## EXERCISE AIM:
From the line with "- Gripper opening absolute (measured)" through the line with "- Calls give", inclusive, return each line of the data below exactly and leave the rest out.

## RECORDED DATA:

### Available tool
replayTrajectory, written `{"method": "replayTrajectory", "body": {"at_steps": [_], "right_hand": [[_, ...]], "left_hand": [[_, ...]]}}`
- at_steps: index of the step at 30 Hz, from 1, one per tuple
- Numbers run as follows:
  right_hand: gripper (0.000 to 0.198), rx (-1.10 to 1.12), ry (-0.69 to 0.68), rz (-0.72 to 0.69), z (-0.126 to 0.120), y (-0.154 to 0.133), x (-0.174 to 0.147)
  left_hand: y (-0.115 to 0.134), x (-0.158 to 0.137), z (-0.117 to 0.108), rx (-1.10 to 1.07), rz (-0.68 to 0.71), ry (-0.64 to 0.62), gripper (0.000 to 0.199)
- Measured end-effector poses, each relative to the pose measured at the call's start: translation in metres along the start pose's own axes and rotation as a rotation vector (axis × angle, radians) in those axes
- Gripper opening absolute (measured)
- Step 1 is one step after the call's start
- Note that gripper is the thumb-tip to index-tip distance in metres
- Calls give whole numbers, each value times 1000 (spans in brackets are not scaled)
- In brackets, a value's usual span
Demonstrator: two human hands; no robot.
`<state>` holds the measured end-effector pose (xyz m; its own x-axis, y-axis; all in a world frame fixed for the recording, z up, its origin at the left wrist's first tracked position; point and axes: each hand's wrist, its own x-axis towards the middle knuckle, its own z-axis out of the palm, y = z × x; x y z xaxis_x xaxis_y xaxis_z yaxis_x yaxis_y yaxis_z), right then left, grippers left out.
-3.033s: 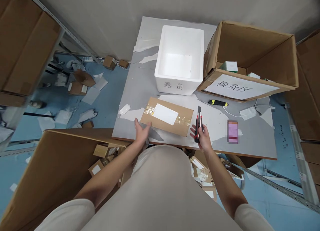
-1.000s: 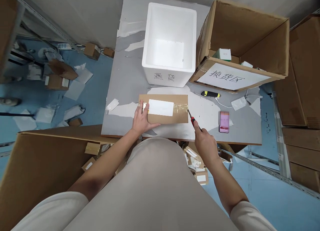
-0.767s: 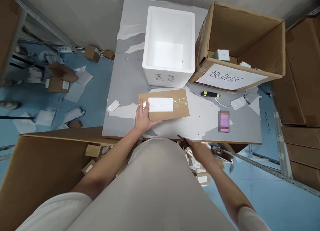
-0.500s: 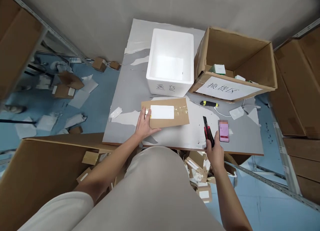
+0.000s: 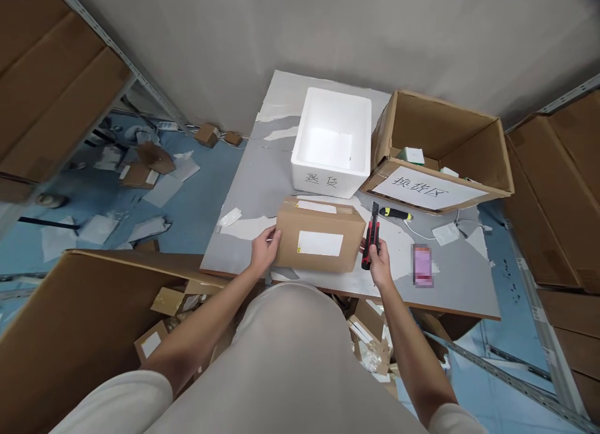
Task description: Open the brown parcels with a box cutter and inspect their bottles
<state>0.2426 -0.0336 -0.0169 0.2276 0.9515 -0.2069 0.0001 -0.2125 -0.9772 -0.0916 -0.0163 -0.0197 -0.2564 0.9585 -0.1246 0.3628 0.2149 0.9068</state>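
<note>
— How does the cardboard parcel (image 5: 320, 234) look?
— It is a brown, oblong box. Its wide side, turned to the person, carries a white label (image 5: 321, 243) with a small yellow mark at the lower left corner. On the narrow upper side there is a second label (image 5: 316, 206).
— And where is it?
— At the front part of the tabletop (image 5: 469, 290), nearer to the person than the white foam box (image 5: 330, 174). Whether it is slightly lifted, I cannot tell.
— What does the left hand (image 5: 265, 249) do?
— Its fingers are bent and clamped on the parcel's left edge.
— And the right hand (image 5: 379, 259)?
— It is closed around a red and black utility knife (image 5: 372, 237), blade pointing away from the person, just beside the parcel's right end.
</note>
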Motion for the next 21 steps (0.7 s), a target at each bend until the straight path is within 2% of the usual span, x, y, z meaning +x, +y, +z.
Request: {"method": "replayTrajectory", "body": {"at_steps": [3, 8, 15, 18, 21], "right_hand": [[47, -52, 14, 20, -6, 5, -7], [50, -182, 49, 47, -7, 24, -17], [47, -85, 61, 109, -13, 41, -30], [47, 13, 79, 205, -15, 54, -48], [48, -88, 58, 240, -15, 63, -69]], "left_hand": [[4, 9, 3, 101, -6, -7, 39], [-12, 11, 13, 147, -49, -76, 38], [-39, 5, -1, 66, -76, -198, 44], [-59, -13, -9, -40, -114, -319, 44], [-69, -35, -12, -152, -89, -479, 47]]}}
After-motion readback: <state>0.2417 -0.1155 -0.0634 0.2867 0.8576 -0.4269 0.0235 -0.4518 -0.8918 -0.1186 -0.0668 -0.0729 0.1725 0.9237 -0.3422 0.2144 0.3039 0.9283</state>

## PROBLEM SOLUTION:
- Gripper opening absolute (measured)
- Step 1 is one step after the call's start
- Note that gripper is the thumb-tip to index-tip distance in metres
- Calls give whole numbers, each value times 1000 (spans in brackets are not scaled)

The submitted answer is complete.